The novel is in the first person voice of Michael Merrick, a young man who has been through hell: after suffering terrible losses, he became addicted to opium – which always sounds almost worse than more common modern addictions – more tempting, in a way, and more impossible to shake free. Someone, he didn’t at the time know who, plucked him out of his opium dreaming, put him in the hands of a surprising man who dragged him back to life, and plunked him down at the beginning of a path to a new life. Not an easy path, and not one Michael is grateful for, for the most part – but new, and positive.
This new life has him working as a police news reporter – not a high-paying or highly respected job, but it’s better than nightmares in an opium den. The book begins with Michael being summoned to the home of the newspaper’s editor, Jasper Quincey, an eccentric whose foibles – or some of them – are shortly explained by his fascination with the United Society of Believers in Christ’s Second Appearing, more commonly known as the Shakers. An elder of the society has come to Quincey as a friend, hoping for help finding out what is behind a series of fires that have been started in two communities, in the last of which an elderly man died. Quincey feels that Michael is the man for the job: he will go undercover in the society and investigate.

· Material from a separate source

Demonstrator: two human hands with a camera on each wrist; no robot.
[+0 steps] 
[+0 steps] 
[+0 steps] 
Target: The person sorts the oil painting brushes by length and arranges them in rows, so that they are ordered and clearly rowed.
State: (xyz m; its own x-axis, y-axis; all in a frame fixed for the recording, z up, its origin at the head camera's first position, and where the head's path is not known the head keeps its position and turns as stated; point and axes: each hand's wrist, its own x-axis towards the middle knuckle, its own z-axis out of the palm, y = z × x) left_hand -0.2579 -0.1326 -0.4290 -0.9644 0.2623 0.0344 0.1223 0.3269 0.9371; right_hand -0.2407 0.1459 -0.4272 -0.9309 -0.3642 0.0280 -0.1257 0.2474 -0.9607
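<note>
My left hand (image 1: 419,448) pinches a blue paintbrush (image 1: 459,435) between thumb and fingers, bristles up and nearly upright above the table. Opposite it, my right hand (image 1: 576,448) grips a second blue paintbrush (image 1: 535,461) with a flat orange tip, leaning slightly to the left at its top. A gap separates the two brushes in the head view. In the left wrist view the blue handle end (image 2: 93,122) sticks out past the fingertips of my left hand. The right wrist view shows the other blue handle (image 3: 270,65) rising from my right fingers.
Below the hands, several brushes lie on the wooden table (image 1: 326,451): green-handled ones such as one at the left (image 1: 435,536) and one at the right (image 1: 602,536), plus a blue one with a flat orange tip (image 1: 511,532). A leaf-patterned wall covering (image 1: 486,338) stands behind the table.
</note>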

Michael is not thrilled. He decides to refuse. But … somehow … his refusal doesn’t take, and he finds himself entering into the community. And in no time at all he has fallen in love.
The main problem with falling in love with a woman of the Shaker community is that upon entering into the life one pledges to lead a life of celibacy … In order to marry, one would have to leave. And the woman Michael loves is a dedicated member of the community …
The suspects in the arsons seem to be many – including a boy Michael very much fears is the one, which would break his heart as the boy has become dear to him, as have many of the members of the community. (Others, not so much.) It’s a race – to figure out who it is before any more fires are lit, before anyone else can die. It works, very well.
And simply as a novel, it works. The love story, Michael’s story, the story of the Shakers – which was utterly fascinating, and I’d be tempted, really I would – are all woven into a really lovely book. It’s now out of print, I believe – pity – and there was only one more about Michael, but I’ll need to seek out everything Mary Jo Adamson wrote. It was that good.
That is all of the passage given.